# PROMPT
When you reach a picture, pass over it; otherwise repeat the listing word for word.

____________________

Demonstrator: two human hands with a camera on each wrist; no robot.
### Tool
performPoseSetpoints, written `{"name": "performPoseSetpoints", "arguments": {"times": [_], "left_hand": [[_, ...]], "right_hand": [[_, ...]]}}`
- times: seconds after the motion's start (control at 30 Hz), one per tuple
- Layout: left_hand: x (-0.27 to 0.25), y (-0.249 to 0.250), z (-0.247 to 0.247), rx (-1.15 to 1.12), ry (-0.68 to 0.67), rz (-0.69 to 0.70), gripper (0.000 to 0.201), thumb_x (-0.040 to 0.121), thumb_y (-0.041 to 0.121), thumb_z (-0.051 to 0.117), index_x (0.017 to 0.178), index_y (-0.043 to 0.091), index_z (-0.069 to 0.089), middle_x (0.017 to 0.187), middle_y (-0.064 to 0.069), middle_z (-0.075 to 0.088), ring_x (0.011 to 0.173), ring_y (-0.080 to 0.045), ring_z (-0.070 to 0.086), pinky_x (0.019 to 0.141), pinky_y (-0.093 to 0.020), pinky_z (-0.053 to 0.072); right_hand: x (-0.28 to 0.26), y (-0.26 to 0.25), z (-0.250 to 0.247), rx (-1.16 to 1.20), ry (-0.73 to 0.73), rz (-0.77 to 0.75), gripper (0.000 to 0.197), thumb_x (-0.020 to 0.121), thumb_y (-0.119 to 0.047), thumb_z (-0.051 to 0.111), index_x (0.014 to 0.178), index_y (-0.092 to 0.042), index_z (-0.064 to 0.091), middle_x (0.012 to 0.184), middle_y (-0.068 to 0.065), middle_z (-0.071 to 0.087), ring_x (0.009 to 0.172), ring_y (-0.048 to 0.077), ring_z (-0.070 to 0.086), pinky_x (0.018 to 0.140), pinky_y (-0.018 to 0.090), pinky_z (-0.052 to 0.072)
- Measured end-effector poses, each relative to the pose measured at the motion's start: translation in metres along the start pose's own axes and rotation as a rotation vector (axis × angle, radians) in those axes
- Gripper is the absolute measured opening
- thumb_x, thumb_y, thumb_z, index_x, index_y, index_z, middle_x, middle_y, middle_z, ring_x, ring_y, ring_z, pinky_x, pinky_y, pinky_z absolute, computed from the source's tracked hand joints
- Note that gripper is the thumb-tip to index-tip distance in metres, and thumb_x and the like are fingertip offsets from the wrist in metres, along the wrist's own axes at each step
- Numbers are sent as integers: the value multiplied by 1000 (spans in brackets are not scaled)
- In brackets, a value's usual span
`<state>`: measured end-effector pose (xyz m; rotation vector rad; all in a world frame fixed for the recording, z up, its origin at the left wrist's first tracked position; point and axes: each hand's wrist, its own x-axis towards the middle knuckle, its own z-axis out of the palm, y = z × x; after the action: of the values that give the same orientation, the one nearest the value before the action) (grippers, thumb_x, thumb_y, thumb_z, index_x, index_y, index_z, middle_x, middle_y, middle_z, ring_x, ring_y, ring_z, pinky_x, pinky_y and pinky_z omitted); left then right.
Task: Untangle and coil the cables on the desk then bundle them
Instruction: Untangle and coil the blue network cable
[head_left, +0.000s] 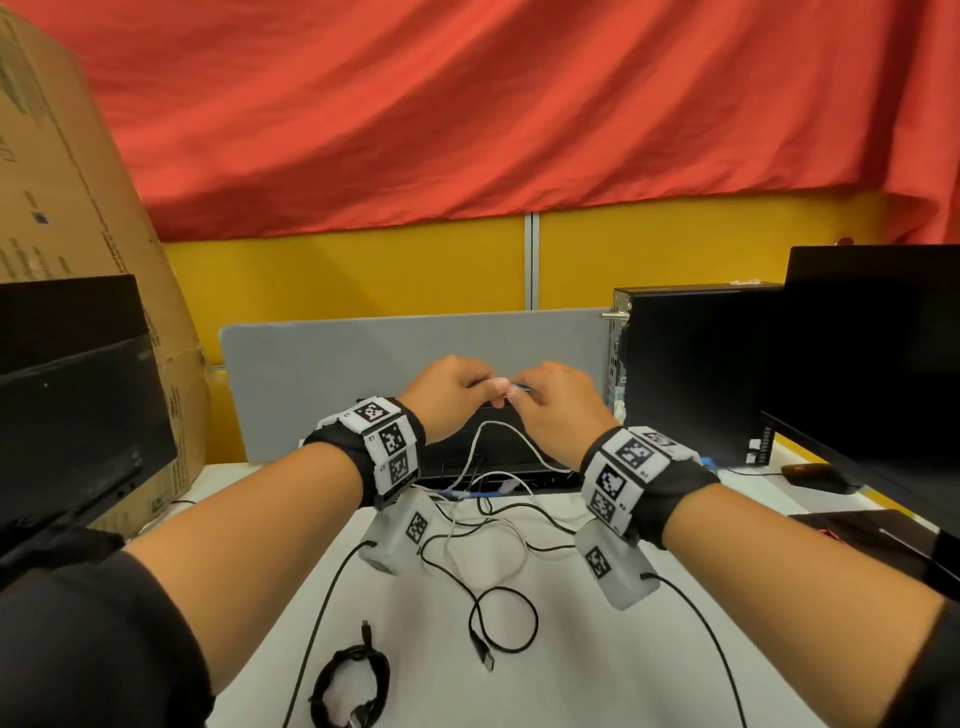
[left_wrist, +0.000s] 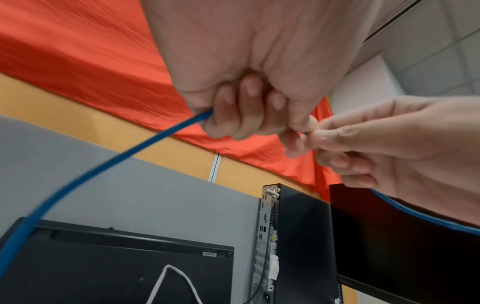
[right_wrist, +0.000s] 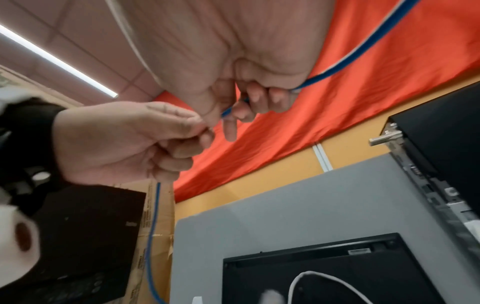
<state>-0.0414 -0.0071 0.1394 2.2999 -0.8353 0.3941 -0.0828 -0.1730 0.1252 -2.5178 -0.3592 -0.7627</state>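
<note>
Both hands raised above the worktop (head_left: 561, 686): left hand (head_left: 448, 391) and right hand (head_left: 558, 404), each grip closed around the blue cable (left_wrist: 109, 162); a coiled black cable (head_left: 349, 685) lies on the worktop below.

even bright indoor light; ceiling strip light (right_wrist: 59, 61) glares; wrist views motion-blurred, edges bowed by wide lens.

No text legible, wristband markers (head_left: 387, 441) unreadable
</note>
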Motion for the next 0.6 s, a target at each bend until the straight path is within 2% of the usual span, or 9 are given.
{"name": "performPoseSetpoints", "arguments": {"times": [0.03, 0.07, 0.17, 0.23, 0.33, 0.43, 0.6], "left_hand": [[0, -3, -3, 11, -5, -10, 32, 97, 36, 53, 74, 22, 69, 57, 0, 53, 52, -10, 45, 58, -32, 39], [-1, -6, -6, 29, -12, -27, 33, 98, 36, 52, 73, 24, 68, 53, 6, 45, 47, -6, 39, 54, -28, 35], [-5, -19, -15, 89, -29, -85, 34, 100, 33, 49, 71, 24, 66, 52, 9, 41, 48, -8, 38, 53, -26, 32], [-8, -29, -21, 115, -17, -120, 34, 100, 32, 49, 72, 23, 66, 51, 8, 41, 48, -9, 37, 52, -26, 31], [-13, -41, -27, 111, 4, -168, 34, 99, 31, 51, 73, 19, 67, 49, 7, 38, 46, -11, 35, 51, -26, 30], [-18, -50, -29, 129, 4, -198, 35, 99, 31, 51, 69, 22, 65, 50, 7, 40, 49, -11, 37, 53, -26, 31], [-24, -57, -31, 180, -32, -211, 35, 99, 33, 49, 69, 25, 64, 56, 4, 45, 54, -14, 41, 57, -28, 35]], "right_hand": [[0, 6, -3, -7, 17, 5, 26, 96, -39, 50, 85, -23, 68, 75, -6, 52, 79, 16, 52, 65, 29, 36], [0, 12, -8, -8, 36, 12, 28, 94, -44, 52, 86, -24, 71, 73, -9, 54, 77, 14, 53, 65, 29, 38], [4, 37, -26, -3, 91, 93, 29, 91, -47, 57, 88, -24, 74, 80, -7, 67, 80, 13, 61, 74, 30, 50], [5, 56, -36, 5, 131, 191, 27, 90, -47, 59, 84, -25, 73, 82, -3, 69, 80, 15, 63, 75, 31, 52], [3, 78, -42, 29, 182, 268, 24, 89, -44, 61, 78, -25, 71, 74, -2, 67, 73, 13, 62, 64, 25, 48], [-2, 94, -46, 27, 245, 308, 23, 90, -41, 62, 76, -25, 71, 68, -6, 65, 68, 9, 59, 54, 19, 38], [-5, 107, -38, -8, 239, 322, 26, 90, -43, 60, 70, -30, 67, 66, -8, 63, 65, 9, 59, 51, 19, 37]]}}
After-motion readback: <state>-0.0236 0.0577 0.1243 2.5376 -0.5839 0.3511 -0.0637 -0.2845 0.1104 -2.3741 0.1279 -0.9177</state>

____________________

# SOLVED EXERCISE
Demonstrator: two human hands with a camera on each wrist; no robot.
### Tool
performPoseSetpoints, written `{"name": "performPoseSetpoints", "arguments": {"times": [_], "left_hand": [[_, ...]], "right_hand": [[_, ...]]}}`
- times: seconds after the motion's start (control at 30 Hz), one per tuple
- Layout: left_hand: x (-0.27 to 0.25), y (-0.249 to 0.250), z (-0.247 to 0.247), rx (-1.15 to 1.12), ry (-0.68 to 0.67), rz (-0.69 to 0.70), gripper (0.000 to 0.201), thumb_x (-0.040 to 0.121), thumb_y (-0.041 to 0.121), thumb_z (-0.051 to 0.117), index_x (0.017 to 0.178), index_y (-0.043 to 0.091), index_z (-0.069 to 0.089), middle_x (0.017 to 0.187), middle_y (-0.064 to 0.069), middle_z (-0.075 to 0.088), ring_x (0.011 to 0.173), ring_y (-0.080 to 0.045), ring_z (-0.070 to 0.086), pinky_x (0.019 to 0.141), pinky_y (-0.093 to 0.020), pinky_z (-0.053 to 0.072); right_hand: x (-0.28 to 0.26), y (-0.26 to 0.25), z (-0.250 to 0.247), rx (-1.16 to 1.20), ry (-0.73 to 0.73), rz (-0.77 to 0.75), gripper (0.000 to 0.197), thumb_x (-0.020 to 0.121), thumb_y (-0.119 to 0.047), thumb_z (-0.051 to 0.111), index_x (0.014 to 0.178), index_y (-0.092 to 0.042), index_z (-0.064 to 0.091), middle_x (0.012 to 0.184), middle_y (-0.068 to 0.065), middle_z (-0.071 to 0.087), ring_x (0.009 to 0.172), ring_y (-0.048 to 0.077), ring_z (-0.070 to 0.086), pinky_x (0.018 to 0.140), pinky_y (-0.018 to 0.090), pinky_z (-0.052 to 0.072)
- Measured end-effector poses, each relative to the pose measured at the motion's start: translation in metres along the start pose's own axes and rotation as a rotation vector (axis × angle, radians) in those axes
- Gripper is the absolute measured opening
- thumb_x, thumb_y, thumb_z, index_x, index_y, index_z, middle_x, middle_y, middle_z, ring_x, ring_y, ring_z, pinky_x, pinky_y, pinky_z absolute, computed from the source's tracked hand joints
- Note that gripper is the thumb-tip to index-tip distance in metres, and thumb_x and the like are fingertip offsets from the wrist in metres, along the wrist's own axes at each step
- Numbers are sent as integers: the value multiplied by 1000 (spans in brackets are not scaled)
- In brackets, a value's usual span
`<state>`: measured end-effector pose (xyz m; rotation vector rad; all in a world frame fixed for the recording, z up, its origin at the left wrist's first tracked position; point and axes: each hand's wrist, its own x-axis towards the middle knuckle, its own z-axis out of the palm, y = z × x; after the action: of the values that give the same orientation, the one nearest the value before the action) (grippers, thumb_x, thumb_y, thumb_z, index_x, index_y, index_z, middle_x, middle_y, middle_z, ring_x, ring_y, ring_z, pinky_x, pinky_y and pinky_z omitted); left then right.
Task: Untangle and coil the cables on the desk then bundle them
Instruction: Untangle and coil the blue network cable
[head_left, +0.000s] 
[left_wrist, +0.000s] 
[right_wrist, +0.000s] 
<state>-0.0414 -0.0071 0.1394 2.2999 -0.8353 0.3941 -0.0828 -0.1730 0.1252 -2.5178 -0.3592 -0.7627</state>
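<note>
Both hands raised above the worktop (head_left: 561, 686): left hand (head_left: 448, 391) and right hand (head_left: 558, 404), each grip closed around the blue cable (left_wrist: 109, 162); a coiled black cable (head_left: 349, 685) lies on the worktop below.

even bright indoor light; ceiling strip light (right_wrist: 59, 61) glares; wrist views motion-blurred, edges bowed by wide lens.

No text legible, wristband markers (head_left: 387, 441) unreadable
</note>
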Motion for the next 0.6 s, a target at each bend until the straight path is within 2% of the usual span, or 9 are given.
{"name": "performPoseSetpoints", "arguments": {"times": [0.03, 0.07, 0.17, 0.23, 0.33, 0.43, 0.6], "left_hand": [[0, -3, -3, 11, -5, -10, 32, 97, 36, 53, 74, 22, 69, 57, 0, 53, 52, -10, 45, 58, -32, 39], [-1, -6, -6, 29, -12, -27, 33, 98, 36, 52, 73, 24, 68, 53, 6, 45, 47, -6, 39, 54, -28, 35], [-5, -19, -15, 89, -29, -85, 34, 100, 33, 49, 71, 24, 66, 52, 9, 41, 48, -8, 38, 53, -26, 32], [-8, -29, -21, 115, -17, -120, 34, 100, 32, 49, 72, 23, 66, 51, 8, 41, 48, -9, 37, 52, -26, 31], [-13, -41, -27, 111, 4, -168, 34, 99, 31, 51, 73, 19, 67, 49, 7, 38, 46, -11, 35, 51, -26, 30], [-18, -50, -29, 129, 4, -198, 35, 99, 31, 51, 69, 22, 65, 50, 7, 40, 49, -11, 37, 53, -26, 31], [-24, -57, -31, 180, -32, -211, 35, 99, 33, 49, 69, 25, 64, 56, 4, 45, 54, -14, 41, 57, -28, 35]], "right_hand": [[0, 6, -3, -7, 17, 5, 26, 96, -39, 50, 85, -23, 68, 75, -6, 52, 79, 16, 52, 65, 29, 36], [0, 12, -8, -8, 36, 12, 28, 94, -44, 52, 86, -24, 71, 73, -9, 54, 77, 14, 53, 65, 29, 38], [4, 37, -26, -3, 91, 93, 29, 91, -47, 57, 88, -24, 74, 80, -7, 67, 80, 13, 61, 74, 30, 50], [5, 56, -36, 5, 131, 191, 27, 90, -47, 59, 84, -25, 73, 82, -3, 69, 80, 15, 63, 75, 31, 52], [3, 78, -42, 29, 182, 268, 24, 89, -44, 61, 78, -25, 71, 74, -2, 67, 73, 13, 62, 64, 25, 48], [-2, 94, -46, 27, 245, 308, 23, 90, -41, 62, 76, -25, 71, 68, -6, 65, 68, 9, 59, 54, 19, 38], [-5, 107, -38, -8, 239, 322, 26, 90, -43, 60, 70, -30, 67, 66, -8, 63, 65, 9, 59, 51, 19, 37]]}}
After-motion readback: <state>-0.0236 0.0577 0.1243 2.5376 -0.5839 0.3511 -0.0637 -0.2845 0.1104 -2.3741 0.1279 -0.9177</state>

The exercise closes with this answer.